| gknn {scrime} | R Documentation |
Predicts the classes of new observations with k Nearest Neighbors based on an user-specified distance measure.
gknn(data, cl, newdata, nn = 5, distance = NULL, use.weights = FALSE, ...)
data |
a numeric matrix in which each row represents an observation and each column
a variable. If distance is "smc", "cohen" or "pcc",
the values in data must be integers between 1 and n.cat,
where n.cat is the maximum number of levels one of the variables can
take. Missing values are allowed. |
cl |
a numeric vector of length nrow(data) giving the class labels of
the observations represented by the rows of data. cl must consist
of integers between 1 and n.cl, where n.cl is the
number of groups. |
newdata |
a numeric matrix in which each row represents a new observation for
which the class label should be predicted and each column consists of the same
variable as the corresponding column of data. |
nn |
an integer specifying the number of nearest neighbors used to classify the new observations. |
distance |
character vector naming the distance measure used to identify the
nn nearest neighbors. Must be one of "smc", "cohen",
"pcc", "euclidean", "maximum", "manhattan",
"canberra", and "minkowski". If NULL, it is determined in
an ad hoc way if the data seems to be categorical.
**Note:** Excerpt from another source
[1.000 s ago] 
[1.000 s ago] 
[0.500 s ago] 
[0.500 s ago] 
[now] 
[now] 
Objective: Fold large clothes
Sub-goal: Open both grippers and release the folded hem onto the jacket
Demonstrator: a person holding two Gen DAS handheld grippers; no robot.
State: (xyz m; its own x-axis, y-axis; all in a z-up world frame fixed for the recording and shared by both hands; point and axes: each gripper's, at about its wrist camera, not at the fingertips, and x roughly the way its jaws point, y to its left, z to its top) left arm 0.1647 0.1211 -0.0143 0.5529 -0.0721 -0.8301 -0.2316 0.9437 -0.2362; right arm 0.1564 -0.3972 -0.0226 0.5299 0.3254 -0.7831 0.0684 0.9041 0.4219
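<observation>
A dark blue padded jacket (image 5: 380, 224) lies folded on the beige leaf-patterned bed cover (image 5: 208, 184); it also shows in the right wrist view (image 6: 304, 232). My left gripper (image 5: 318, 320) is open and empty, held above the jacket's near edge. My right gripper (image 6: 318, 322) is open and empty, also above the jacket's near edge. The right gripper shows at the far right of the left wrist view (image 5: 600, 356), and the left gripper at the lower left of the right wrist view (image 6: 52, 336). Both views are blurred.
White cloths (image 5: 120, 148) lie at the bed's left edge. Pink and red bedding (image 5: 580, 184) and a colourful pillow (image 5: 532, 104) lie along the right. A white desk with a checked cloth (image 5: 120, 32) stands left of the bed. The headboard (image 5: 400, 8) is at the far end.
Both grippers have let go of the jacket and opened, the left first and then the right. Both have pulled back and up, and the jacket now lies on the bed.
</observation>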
If this is the case distance
is set to "smc". Otherwise, it is set to "euclidean". |
use.weights |
should the votes of the nearest neighbors be weighted by the reciprocal of the distances to the new observation when the class of a new observation should be predicted? |
... |
further arguments for the distance measure. If, e.g.,
distance = "minkowski", then p can also be specified, see dist.
If distance = "pcc", then version can also be specified,
see pcc. |
The predicted classes of the new observations.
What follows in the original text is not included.